* **WORK TASK**
Find the word "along" in the listing; pull out each line holding it.

+ + + + + + +

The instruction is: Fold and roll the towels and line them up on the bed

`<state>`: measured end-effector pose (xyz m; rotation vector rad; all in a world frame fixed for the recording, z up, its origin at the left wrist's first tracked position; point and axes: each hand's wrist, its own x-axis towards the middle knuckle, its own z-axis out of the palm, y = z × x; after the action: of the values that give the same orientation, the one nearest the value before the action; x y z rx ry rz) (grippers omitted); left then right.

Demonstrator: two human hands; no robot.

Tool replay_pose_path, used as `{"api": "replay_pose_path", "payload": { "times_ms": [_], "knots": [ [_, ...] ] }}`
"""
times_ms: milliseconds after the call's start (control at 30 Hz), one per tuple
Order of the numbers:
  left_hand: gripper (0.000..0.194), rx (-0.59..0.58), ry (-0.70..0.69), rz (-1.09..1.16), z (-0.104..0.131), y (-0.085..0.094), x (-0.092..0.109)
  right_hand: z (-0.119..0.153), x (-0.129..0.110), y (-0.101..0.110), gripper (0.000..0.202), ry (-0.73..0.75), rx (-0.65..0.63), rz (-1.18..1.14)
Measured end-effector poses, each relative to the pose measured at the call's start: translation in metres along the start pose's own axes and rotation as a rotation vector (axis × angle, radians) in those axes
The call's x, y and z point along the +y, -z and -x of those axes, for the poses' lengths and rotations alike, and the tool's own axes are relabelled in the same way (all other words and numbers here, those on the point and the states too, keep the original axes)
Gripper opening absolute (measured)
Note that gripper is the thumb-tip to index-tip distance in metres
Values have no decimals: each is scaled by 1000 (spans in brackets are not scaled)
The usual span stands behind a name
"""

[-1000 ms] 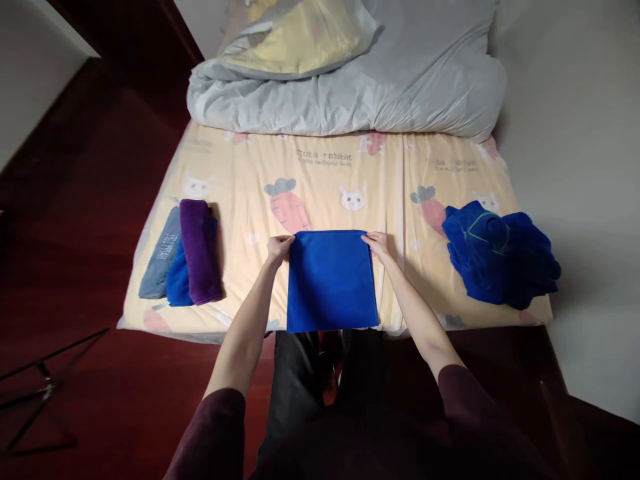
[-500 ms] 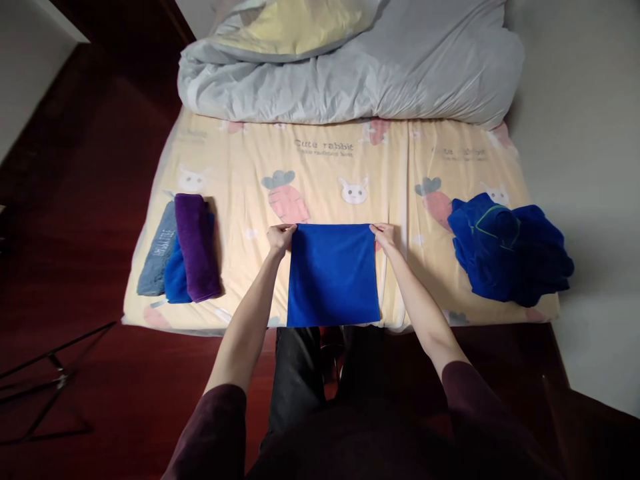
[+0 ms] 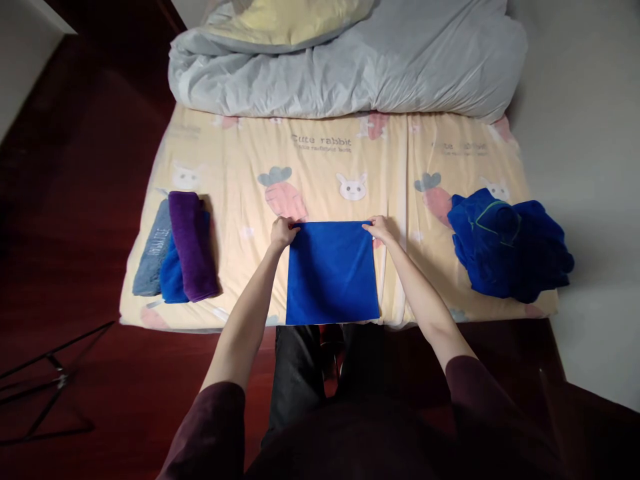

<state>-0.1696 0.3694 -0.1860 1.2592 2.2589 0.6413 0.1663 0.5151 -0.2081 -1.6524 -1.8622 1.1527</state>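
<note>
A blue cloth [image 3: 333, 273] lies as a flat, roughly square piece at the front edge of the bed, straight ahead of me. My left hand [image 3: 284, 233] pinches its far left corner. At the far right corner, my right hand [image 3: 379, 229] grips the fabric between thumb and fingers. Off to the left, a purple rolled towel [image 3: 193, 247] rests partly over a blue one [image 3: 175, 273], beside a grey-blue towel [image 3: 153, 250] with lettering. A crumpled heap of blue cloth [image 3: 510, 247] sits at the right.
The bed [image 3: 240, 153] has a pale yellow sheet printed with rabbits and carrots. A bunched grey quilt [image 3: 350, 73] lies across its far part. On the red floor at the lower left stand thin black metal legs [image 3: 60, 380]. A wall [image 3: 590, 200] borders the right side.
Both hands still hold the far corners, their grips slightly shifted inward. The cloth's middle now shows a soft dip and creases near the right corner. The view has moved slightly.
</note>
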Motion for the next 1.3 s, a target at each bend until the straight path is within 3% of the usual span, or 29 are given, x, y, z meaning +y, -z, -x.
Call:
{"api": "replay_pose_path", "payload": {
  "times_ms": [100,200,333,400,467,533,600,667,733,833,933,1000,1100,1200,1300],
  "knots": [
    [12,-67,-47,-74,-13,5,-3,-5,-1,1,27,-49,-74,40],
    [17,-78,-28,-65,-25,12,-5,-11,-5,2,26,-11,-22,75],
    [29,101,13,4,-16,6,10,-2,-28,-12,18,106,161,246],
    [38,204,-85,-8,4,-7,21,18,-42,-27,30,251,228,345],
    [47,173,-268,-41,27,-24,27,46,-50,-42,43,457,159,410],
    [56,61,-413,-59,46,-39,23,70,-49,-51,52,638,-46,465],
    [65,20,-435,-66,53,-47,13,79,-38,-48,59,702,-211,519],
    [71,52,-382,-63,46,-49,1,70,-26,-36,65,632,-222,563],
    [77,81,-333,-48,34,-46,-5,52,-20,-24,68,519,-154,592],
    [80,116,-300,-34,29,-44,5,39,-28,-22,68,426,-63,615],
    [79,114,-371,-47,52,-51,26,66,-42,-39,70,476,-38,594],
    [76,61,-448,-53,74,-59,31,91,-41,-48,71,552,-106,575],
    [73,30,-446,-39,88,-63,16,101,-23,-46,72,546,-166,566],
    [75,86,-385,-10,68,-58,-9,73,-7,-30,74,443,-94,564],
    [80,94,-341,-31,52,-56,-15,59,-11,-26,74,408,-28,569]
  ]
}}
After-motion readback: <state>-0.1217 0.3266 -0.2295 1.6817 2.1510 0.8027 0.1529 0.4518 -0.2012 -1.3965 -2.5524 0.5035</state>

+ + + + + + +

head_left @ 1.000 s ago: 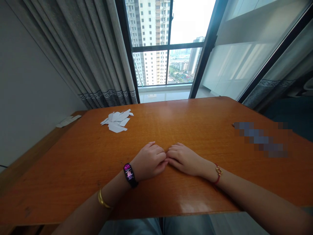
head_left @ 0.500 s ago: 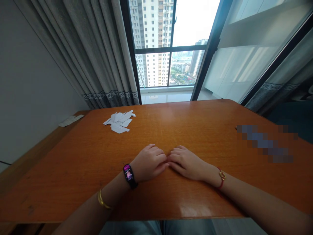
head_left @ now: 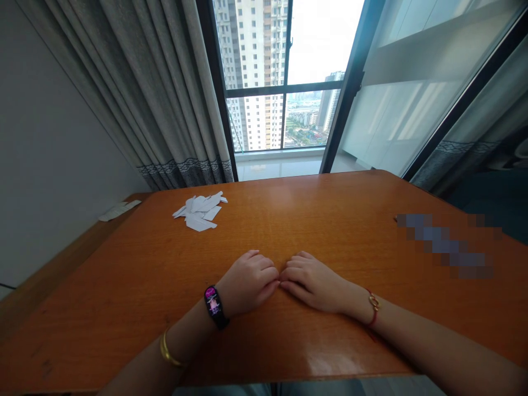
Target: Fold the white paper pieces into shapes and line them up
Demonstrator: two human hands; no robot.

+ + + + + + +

* **TASK ANSWER**
Measured end-effector poses, each relative to the pose measured at the call's start: translation in metres along the start pose's own axes and rotation as a rotation vector (axis × angle, radians) in those axes
The call's x, y and z point along the +y, -z and -x of those axes, for the poses' lengths and rotations alike, and the tool's own axes are relabelled in the same way (all other words and numbers here, those on the point and the states too, keep the original axes)

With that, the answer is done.